The problem
Although the listing below holds pictures, reproduce only its lines from the one containing "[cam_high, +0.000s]" through the last, exactly and without them.

▼

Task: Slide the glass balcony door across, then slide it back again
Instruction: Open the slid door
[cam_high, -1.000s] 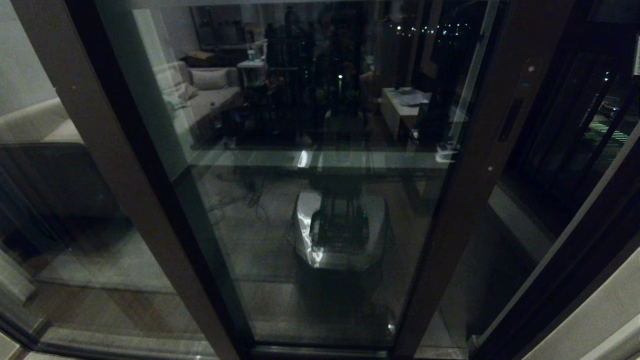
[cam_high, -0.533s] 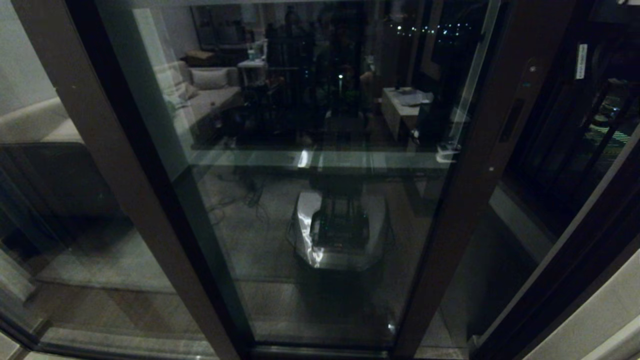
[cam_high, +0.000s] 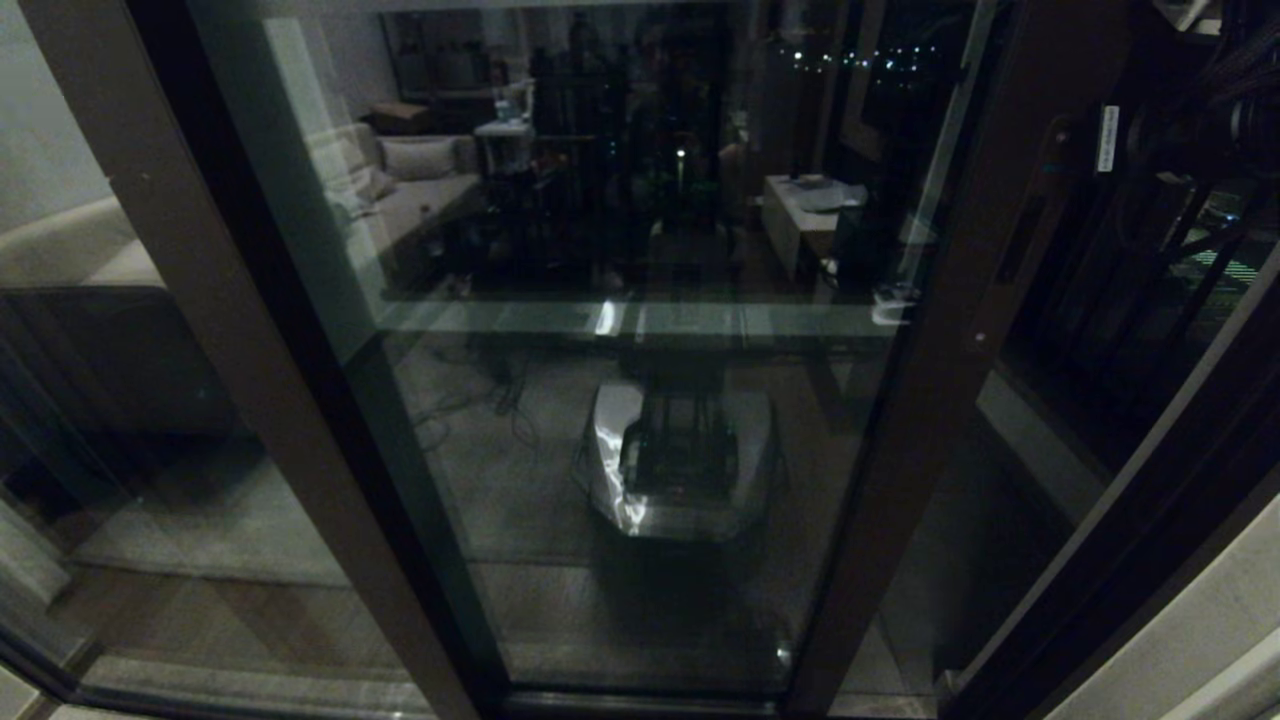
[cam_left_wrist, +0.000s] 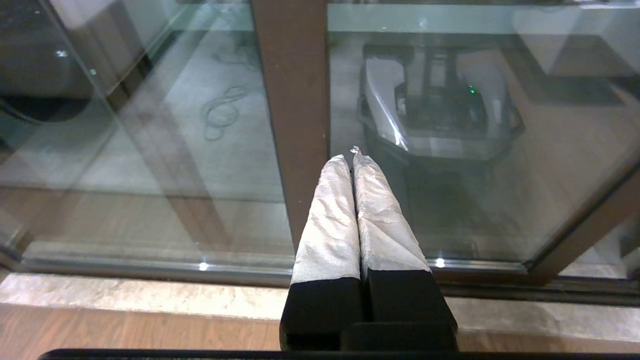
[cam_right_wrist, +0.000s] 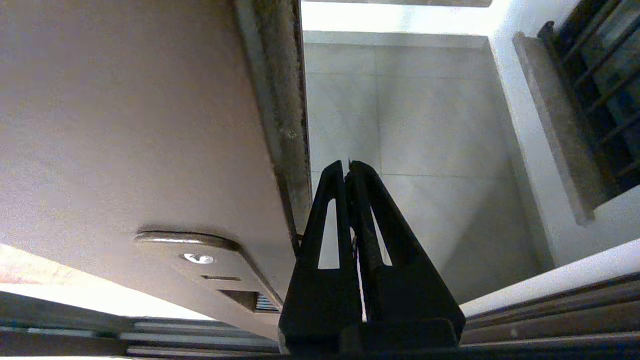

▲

Answer to this exercise
[cam_high, +0.000s] 
[cam_left_wrist, +0.000s] 
[cam_right_wrist, +0.000s] 

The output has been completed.